Exercise: With the line containing "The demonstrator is" as the final line, restate exactly every line of the data below from the first one onward, and copy no pictures.

Given data:

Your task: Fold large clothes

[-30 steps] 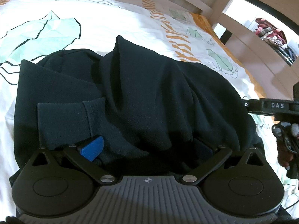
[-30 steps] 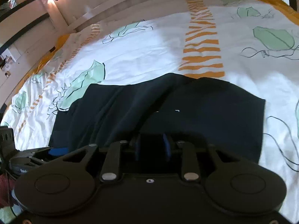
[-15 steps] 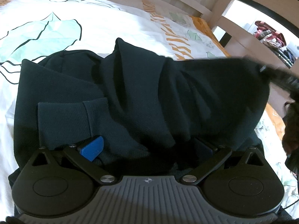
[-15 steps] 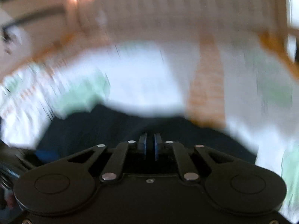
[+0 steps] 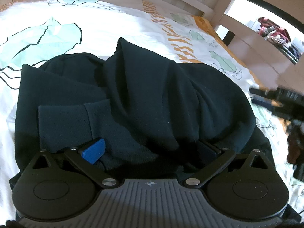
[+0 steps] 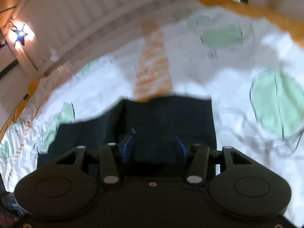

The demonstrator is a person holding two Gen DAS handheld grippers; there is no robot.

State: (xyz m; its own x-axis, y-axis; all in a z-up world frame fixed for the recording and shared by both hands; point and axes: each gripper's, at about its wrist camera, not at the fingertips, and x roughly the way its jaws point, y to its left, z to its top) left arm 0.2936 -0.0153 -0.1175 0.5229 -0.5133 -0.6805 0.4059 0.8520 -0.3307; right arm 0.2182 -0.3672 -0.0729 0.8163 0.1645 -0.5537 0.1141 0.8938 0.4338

Exercise solution:
Your task: Fold large clothes

[-30 steps] 
[-30 steps] 
[-15 steps] 
[-15 steps] 
[+0 steps] 
[+0 steps] 

The demonstrator is a person holding two Gen DAS handheld grippers; there is no robot.

This output has come to an end.